**TRY IT**
Once you reach the line containing "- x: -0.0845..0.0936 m" in the data below, restate each line word for word up to and including the one containing "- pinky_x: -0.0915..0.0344".

**EXTRACTED INFORMATION**
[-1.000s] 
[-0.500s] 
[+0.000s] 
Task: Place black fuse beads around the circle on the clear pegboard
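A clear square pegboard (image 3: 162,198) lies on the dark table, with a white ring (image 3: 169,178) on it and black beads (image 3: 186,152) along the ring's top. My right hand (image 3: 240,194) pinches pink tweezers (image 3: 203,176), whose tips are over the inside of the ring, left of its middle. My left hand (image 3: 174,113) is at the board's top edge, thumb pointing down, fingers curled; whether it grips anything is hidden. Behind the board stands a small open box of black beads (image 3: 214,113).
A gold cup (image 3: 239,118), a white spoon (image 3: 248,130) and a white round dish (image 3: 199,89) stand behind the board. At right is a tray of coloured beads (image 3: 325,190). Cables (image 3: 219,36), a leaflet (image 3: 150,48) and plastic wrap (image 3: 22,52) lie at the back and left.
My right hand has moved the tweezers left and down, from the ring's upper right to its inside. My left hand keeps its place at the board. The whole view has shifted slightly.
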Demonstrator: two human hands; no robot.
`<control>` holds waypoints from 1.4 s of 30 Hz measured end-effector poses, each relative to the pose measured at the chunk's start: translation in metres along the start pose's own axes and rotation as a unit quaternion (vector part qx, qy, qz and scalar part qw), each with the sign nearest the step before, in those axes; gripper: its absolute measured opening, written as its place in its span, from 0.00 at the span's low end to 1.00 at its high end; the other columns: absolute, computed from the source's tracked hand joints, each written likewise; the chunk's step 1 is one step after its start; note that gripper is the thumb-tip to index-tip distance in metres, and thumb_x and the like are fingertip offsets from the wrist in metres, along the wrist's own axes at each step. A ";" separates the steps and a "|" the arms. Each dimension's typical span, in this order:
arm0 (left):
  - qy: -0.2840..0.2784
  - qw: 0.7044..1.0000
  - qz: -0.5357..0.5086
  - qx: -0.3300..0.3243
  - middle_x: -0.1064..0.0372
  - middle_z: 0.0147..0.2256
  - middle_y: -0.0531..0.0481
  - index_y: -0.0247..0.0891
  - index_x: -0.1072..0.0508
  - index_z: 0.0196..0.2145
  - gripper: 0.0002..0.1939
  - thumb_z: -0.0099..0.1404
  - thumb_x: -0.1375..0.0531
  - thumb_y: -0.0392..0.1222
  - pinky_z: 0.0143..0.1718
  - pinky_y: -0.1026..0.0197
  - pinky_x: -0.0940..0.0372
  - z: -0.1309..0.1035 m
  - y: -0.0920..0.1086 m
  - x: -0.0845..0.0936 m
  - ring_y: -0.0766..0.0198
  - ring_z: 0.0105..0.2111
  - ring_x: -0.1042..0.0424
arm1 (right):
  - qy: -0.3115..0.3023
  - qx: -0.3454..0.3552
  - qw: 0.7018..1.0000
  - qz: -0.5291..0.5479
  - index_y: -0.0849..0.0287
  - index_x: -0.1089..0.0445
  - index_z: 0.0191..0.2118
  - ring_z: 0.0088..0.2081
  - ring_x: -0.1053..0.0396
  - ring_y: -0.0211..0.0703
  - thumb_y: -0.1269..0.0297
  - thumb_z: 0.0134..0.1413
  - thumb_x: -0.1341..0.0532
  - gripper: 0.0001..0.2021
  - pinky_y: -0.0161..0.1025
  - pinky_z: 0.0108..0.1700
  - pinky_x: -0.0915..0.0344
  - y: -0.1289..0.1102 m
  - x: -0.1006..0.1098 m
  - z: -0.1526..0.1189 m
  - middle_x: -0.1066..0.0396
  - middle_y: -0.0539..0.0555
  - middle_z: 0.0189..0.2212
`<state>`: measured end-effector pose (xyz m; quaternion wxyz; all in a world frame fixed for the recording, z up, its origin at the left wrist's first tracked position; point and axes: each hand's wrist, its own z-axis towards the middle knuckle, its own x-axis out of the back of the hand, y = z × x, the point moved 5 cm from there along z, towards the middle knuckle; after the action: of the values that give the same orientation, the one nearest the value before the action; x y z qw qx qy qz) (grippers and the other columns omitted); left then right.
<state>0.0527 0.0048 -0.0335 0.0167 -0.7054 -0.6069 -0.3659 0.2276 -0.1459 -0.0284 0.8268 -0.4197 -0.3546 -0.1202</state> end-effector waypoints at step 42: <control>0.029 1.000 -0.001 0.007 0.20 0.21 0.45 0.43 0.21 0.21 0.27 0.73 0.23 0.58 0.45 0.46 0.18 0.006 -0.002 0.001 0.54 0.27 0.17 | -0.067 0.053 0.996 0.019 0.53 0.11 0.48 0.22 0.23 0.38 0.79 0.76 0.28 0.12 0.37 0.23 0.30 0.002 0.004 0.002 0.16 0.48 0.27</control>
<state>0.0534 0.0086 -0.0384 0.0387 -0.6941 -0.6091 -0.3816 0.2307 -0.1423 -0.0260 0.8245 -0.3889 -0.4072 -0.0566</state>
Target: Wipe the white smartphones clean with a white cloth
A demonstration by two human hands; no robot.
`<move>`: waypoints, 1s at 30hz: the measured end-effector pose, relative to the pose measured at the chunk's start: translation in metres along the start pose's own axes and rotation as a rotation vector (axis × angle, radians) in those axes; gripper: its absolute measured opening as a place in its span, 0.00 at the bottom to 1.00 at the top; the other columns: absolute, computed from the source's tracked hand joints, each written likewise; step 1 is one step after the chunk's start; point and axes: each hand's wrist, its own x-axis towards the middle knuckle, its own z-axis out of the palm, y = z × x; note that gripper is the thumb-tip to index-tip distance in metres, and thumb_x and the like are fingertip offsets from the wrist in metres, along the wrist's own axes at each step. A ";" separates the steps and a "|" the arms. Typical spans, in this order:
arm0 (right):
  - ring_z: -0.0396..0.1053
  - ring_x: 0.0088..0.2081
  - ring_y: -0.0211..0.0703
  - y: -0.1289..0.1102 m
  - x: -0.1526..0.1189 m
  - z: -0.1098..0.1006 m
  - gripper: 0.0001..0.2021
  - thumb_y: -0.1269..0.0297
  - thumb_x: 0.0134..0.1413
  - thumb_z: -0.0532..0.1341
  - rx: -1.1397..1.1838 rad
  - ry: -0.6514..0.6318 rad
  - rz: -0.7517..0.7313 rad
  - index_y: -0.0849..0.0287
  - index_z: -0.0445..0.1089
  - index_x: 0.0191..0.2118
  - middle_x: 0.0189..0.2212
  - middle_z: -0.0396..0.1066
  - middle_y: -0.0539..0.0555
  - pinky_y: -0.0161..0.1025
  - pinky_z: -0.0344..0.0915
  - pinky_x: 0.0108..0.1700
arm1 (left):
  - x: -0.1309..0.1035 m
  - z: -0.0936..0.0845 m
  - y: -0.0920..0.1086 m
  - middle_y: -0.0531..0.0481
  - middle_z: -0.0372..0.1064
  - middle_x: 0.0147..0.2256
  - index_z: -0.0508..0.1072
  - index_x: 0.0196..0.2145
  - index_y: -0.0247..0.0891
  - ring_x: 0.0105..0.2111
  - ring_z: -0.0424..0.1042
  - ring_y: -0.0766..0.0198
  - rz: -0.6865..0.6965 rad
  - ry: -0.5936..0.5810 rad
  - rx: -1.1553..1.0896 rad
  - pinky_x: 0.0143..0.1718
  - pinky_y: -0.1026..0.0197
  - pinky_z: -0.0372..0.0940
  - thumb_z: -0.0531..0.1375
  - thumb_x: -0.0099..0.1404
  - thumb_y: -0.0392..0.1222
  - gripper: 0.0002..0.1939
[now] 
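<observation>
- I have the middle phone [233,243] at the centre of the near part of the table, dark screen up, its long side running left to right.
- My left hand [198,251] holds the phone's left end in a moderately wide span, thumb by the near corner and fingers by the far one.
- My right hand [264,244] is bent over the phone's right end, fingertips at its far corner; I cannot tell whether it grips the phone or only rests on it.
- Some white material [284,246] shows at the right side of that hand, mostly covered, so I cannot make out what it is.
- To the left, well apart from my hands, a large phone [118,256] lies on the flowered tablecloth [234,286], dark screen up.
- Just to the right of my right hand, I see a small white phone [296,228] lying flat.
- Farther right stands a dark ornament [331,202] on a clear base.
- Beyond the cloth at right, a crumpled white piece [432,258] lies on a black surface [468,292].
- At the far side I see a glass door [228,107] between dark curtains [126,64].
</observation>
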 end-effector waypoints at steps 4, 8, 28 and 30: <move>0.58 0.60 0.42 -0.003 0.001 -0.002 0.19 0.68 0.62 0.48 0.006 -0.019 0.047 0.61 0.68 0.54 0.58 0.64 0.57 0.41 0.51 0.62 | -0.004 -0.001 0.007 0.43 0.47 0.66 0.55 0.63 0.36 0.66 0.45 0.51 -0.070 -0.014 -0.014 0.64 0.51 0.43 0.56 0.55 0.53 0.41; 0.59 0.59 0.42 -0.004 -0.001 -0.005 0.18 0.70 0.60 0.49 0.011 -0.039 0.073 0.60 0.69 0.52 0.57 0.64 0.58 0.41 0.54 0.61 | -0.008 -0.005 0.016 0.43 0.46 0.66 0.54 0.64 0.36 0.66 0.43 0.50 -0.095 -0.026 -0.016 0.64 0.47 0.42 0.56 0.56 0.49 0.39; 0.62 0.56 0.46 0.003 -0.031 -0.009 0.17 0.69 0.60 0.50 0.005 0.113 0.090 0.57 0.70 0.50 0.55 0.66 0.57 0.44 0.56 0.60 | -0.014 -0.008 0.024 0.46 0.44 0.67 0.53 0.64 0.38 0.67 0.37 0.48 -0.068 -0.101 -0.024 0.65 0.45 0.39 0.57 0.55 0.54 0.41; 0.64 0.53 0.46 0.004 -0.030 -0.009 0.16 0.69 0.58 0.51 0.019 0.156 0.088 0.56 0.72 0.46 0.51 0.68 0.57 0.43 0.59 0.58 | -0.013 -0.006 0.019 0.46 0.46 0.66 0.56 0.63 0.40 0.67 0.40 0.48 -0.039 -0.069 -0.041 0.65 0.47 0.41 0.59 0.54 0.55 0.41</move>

**ANSWER FOR THE TASK**
  - x: -0.0845..0.0936 m
  - ring_y: -0.0766..0.0198
  - ring_z: 0.0105..0.2111
  - ring_x: -0.1042..0.0424
arm1 (right):
  - qy: -0.3115..0.3023
  - qx: -0.3454..0.3552
  - qw: 0.7018..1.0000
  - qz: -0.5291..0.5479
  - index_y: -0.0849..0.0287
  - index_x: -0.1089..0.0445
  - index_z: 0.0191..0.2118
  - ring_z: 0.0088..0.2081
  - ring_x: -0.1053..0.0396
  - ring_y: -0.0211..0.0703
  - thumb_y: -0.1269..0.0297
  - thumb_z: 0.0134..0.1413
  - thumb_x: -0.1341..0.0532
  - gripper: 0.0001..0.2021
  - pinky_y: -0.0161..0.1025
  - pinky_z: 0.0108..0.1700
  - pinky_x: -0.0915..0.0344

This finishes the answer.